Fig. 4 PDOS of the d-orbitals of the upper Os (a) and the lower Os atom (b) in Os–Os@graphyne. (c) Fermi level dependent total MAE. The vertical dashed lines mark the Fermi level.

The structural stability is another important factor for the practical application in magnetic storage. Firstly, we investigate the probability of the dissociation of Os atom away from Os–Os@graphyne and the dissociation of Os dimer away from Os–Os@graphyne. The probability is scaled with the dissociation energy,¹⁴ which is defined as:

E_d = E_dp + E_re − E_w, (3)

where E_dp, E_re, and E_w denote the total energy of the dissociated part, the remainder, and the whole system before dissociation, respectively. The dissociation energy E_d is 4.50 eV for single Os atom away from Os–Os@graphyne while 5.21 eV is needed for moving the Os dimer away from Os–Os@graphyne. It is shown that dissociation of one Os atom is relatively easier than Os dimer from Os–Os@graphyne. To get further insight into the migration of the upper Os atom on the graphyne, we estimate the diffusion barrier using the cNEB approach. As sketched in Fig. 5(a), two possible diffusion paths are considered in our calculations. The calculated energy barriers shown in Fig. 5(b) and (c) were found to be about 2.7 eV and 2.9 eV along for path H₁ and path H₂, respectively. Moreover, we found that the energy of the final state is larger than the initial state. Our results indicate that Os–Os@graphyne should be stable for application in magnetic record device.

Fig. 5 Os diffusion pathways (a) and energy profiles (b) and (c) for Os–Os@graphyne. The total energy of the initial geometry is set to zero.
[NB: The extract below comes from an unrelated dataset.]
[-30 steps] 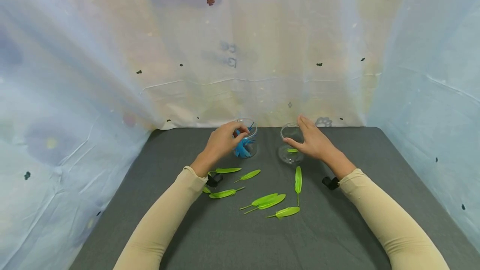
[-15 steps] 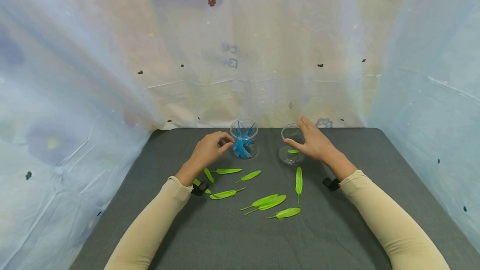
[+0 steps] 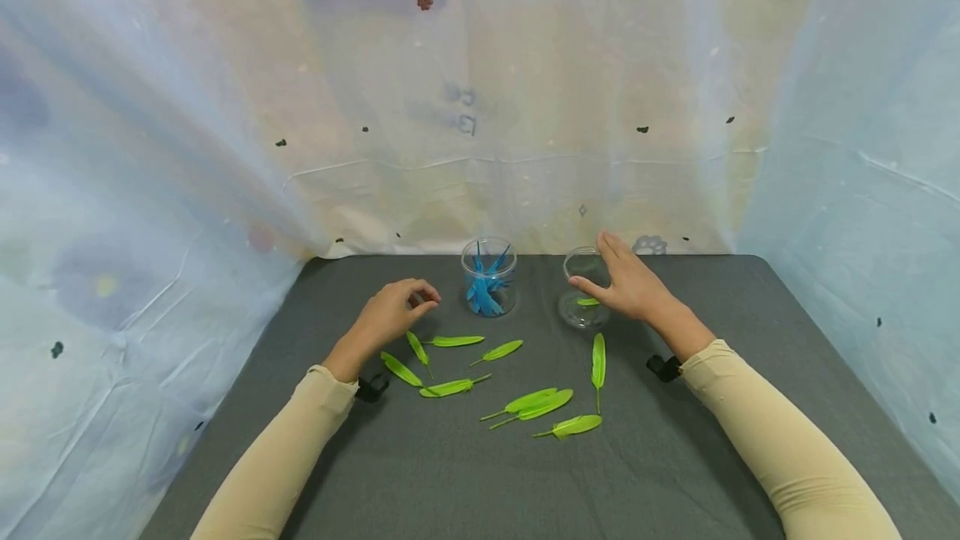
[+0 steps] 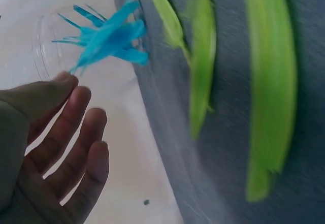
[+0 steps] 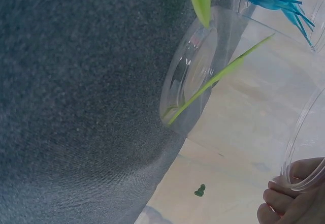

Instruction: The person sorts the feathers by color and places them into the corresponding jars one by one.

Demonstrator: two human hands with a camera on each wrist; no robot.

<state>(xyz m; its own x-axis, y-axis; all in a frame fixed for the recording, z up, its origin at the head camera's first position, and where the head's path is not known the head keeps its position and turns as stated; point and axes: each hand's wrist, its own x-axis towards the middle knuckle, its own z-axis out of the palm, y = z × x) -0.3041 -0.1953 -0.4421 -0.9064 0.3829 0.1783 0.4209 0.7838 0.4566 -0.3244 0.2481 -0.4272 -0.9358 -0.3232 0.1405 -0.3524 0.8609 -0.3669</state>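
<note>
Two beige, finely creased cloth sleeves (image 3: 273,444) flank a matte dark-grey cloth (image 3: 480,482) with a fine woven texture, and a small black fitting (image 3: 372,387) sits beneath each wrist. On the cloth lie nine slender lime-green feathers (image 3: 545,404), with smooth, leaf-shaped vanes and thin quills: four toward the person's right, five toward the left; two of the former overlap. Above the leftmost of these, the left hand (image 3: 386,315) hovers with fingers loosely bent, holding nothing. The right hand (image 3: 633,282) grips the upper wall of a clear, cylindrical, rimmed plastic jar (image 3: 573,316), thumb on the near side, fingers on the far. Inside leans a tenth, single lime-green feather (image 5: 221,75), its lower end at the base. To its left, apart, stands a second clear cylindrical jar (image 3: 509,298), upright, containing a cluster of bright-blue feathers (image 3: 484,300), vanes low, stiff quills splayed upward; overlap prevents a count. Behind hangs a wrinkled, pale printed curtain (image 3: 525,65) bearing small leaf motifs.
</note>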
To summarize, we report graphyne as an excellent template for nanomagnetic bits in application through a systematic DFT study. Due to the unique porous structure of graphyne, Os atom tightly binds to the graphyne at the hollow site. The MAE is about 18 meV with in-plane easy axis. Using rigid band model analysis, we introduced the strategy to manipulate the MAE by rearrangement of d-orbitals occupancy of Os atom through nonmetal functionalization. We found that the MAE is enhanced to be 47.7 meV for F functionalized Os@graphyne. To obtain the out-of-plane easy axis, we have investigated the MAE of the TM combinations. In view of MAE = 34.5 meV and high structural stability, we finally identified Os–Os@graphyne as an excellent candidate for room temperature applications. Our studies may pave an effective way towards robust nanomagnetic units for high density magnetic record.

Acknowledgements

This work is supported by National Natural Science Foundation of China (No. 11074212, 11474245, 11204259, 11402221), the Program for New Century Excellent Talents in University (No. NCET-12-0722), Natural Science Foundation of Hunan Province (No. 2015JJ6106) and Changjiang Scholars and Innovative Research Team in University (No. IRT13093). Computational support is provided by National Supercomputing Center in Tianjin and Research Center of Supercomputing Application in National University of Defense Technology.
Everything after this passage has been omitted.